Please repeat, from the entries that follow, the lines from the one containing "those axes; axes" through the one containing "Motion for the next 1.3" exactly, adding nothing.

* [SUPPLIED MATERIAL]:
┌──

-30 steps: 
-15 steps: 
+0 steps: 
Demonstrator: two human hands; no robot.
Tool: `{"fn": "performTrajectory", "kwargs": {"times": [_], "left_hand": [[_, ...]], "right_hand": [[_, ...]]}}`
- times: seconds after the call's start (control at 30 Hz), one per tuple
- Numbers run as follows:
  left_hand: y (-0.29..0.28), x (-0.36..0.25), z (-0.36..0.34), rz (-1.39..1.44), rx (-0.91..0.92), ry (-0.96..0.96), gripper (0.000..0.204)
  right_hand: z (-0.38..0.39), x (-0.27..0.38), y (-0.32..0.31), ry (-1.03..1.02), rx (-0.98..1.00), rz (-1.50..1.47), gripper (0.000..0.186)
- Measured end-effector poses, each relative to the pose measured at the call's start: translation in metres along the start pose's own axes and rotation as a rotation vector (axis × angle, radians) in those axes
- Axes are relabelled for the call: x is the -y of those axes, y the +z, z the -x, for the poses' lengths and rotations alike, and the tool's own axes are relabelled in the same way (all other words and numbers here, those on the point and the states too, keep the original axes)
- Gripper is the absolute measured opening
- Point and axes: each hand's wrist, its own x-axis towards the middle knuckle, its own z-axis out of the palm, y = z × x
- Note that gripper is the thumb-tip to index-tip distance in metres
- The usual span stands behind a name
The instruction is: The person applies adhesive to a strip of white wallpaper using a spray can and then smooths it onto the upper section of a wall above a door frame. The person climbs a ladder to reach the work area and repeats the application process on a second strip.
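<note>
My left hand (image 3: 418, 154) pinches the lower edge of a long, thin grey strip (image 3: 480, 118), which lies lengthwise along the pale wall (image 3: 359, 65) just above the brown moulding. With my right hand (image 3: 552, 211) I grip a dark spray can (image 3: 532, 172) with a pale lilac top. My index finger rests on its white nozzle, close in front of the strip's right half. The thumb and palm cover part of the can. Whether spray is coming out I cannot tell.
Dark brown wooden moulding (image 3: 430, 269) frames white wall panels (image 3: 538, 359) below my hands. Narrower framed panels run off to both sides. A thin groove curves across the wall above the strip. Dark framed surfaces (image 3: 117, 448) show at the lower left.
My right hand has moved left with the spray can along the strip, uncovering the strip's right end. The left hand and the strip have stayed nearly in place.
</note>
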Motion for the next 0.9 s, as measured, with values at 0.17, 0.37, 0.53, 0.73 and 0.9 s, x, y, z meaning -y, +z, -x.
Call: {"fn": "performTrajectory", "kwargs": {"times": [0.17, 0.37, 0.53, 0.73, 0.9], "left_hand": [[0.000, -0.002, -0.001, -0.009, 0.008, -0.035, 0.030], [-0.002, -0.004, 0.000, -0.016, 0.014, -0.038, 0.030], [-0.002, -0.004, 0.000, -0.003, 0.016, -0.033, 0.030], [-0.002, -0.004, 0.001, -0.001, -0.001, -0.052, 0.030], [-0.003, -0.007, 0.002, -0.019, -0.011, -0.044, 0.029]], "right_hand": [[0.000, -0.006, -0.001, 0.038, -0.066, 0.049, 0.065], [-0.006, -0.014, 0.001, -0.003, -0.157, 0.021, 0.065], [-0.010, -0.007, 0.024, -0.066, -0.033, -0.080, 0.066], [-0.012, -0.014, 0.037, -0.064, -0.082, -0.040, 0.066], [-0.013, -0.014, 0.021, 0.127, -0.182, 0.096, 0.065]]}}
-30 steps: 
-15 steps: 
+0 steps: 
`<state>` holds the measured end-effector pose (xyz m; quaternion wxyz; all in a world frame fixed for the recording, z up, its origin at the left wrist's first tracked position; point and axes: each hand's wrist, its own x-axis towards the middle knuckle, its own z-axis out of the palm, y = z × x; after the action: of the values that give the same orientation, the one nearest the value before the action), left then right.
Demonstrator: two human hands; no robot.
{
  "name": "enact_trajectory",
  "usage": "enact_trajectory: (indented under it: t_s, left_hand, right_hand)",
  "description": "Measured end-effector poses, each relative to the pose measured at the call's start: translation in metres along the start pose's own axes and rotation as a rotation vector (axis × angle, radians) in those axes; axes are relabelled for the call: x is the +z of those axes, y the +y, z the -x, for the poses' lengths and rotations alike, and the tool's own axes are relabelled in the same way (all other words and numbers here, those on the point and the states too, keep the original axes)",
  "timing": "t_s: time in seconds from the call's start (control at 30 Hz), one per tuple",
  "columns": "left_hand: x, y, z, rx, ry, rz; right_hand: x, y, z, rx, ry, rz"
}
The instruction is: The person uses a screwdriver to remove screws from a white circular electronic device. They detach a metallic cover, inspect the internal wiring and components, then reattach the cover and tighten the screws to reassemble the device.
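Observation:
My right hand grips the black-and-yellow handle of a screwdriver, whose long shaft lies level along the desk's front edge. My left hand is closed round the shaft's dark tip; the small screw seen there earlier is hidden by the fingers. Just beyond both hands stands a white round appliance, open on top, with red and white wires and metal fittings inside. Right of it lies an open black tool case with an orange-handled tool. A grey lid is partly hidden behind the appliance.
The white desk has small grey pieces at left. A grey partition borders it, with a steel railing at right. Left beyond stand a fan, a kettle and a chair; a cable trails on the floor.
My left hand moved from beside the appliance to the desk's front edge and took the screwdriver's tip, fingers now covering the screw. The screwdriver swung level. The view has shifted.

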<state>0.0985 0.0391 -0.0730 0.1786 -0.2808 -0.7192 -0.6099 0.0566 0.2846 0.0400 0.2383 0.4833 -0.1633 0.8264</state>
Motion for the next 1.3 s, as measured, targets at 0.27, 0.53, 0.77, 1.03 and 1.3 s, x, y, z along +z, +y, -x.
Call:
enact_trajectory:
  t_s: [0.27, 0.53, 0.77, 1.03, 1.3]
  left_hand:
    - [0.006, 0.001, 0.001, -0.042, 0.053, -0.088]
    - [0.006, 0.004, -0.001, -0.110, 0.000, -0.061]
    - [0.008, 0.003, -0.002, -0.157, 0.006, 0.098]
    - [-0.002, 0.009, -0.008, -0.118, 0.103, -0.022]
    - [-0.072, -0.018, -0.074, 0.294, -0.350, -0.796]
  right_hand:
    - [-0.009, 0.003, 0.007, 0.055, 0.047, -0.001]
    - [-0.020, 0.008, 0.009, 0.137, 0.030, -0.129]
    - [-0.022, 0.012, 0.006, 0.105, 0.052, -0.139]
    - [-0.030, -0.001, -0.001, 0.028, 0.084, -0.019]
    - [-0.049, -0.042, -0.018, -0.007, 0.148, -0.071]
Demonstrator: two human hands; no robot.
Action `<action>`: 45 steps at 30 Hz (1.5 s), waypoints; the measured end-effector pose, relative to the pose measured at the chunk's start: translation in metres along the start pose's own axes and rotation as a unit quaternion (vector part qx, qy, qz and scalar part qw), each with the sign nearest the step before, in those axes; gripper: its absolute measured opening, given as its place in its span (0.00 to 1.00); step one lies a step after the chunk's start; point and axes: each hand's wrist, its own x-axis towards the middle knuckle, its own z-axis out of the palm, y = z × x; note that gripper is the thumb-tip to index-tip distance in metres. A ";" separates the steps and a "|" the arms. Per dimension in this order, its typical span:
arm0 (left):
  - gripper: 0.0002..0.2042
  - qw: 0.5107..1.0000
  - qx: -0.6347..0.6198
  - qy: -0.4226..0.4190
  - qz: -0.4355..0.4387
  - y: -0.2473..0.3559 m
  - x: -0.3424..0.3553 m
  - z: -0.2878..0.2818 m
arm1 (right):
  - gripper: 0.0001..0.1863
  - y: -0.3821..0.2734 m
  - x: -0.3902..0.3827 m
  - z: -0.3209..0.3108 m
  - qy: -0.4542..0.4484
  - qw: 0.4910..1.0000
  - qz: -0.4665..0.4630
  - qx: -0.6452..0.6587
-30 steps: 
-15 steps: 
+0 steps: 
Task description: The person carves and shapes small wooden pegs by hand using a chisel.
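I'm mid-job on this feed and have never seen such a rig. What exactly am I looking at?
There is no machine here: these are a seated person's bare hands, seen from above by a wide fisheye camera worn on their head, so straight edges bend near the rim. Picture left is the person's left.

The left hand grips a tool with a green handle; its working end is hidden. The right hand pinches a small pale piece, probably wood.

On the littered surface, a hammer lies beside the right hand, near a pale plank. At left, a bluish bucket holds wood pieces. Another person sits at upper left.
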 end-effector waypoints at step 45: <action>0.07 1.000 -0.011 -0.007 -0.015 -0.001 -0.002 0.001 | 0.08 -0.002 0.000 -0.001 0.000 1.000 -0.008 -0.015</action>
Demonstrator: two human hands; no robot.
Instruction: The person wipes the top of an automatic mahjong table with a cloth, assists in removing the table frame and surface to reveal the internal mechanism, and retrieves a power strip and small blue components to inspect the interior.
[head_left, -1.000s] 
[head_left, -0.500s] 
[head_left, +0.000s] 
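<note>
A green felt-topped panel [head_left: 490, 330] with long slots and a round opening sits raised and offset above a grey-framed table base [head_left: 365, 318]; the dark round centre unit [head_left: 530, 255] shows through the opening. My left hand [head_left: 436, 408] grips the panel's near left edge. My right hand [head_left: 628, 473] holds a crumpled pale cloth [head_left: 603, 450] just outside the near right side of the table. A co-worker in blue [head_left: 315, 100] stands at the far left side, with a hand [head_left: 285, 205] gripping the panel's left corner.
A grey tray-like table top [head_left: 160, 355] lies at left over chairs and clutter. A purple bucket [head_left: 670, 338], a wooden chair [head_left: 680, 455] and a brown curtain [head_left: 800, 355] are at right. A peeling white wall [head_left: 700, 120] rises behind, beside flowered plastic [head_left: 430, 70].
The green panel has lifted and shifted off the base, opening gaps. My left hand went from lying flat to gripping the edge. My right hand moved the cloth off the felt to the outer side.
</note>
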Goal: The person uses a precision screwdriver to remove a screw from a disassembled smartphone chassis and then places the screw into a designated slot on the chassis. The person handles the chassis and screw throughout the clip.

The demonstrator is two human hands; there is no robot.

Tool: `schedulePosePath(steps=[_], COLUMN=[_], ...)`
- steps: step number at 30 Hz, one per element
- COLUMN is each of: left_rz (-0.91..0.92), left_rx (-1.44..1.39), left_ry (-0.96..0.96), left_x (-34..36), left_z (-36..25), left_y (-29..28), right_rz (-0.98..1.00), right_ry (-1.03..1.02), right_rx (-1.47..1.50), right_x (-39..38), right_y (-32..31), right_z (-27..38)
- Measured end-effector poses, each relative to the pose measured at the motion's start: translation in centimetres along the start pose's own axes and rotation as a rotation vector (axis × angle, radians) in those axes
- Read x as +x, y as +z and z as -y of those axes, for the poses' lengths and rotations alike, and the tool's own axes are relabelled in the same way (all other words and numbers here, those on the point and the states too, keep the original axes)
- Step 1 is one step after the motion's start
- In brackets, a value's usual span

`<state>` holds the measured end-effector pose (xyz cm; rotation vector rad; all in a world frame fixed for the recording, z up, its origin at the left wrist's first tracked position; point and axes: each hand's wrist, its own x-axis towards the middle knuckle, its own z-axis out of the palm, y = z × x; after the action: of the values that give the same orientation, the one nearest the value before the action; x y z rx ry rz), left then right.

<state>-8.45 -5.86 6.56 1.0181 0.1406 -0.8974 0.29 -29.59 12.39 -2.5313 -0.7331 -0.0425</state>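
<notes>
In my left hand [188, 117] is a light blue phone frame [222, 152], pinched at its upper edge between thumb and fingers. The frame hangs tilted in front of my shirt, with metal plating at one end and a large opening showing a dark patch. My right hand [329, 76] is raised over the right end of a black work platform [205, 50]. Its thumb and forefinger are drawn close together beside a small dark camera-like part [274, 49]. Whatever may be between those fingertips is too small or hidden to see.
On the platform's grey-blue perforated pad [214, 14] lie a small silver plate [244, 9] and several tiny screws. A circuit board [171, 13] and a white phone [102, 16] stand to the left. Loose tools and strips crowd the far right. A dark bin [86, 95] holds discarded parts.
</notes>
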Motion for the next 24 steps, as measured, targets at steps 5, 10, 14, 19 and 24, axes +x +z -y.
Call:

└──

* [RESPONSE AREA]:
  "description": "Measured end-effector poses, each relative to the pose measured at the call's start: translation in metres along the start pose's own axes and rotation as a rotation vector (axis × angle, radians) in those axes; axes are relabelled for the call: x is the +z of those axes, y the +y, z the -x, for the poses' lengths and rotations alike, and the tool's own axes are relabelled in the same way (all other words and numbers here, those on the point and the states too, keep the original axes)",
  "timing": "t_s: time in seconds from the call's start (control at 30 Hz), one per tuple",
  "columns": "left_hand: x, y, z, rx, ry, rz; right_hand: x, y, z, rx, ry, rz"
}
The instruction is: The person uses a screwdriver to remove screws from a white circular electronic device. They detach a metallic cover, inspect the internal wiring and components, then reattach the cover and tighten the screws to reassemble the device.
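Observation:
My right hand grips the black-and-yellow handle of a screwdriver, whose long shaft lies level along the desk's front edge. My left hand is closed round the shaft's dark tip; the small screw seen there earlier is hidden by the fingers. Just beyond both hands stands a white round appliance, open on top, with red and white wires and metal fittings inside. Right of it lies an open black tool case with an orange-handled tool. A grey lid is partly hidden behind the appliance.
The white desk has small grey pieces at left. A grey partition borders it, with a steel railing at right. Left beyond stand a fan, a kettle and a chair; a cable trails on the floor.
My left hand moved from beside the appliance to the desk's front edge and took the screwdriver's tip, fingers now covering the screw. The screwdriver swung level. The view has shifted.
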
<state>0.0985 0.0391 -0.0730 0.1786 -0.2808 -0.7192 -0.6099 0.0566 0.2846 0.0400 0.2383 0.4833 -0.1633 0.8264</state>
Motion for the next 1.3 s, as measured, targets at 0.27, 0.53, 0.77, 1.03 and 1.3 s, x, y, z along +z, +y, -x.

There is no additional output for this exercise.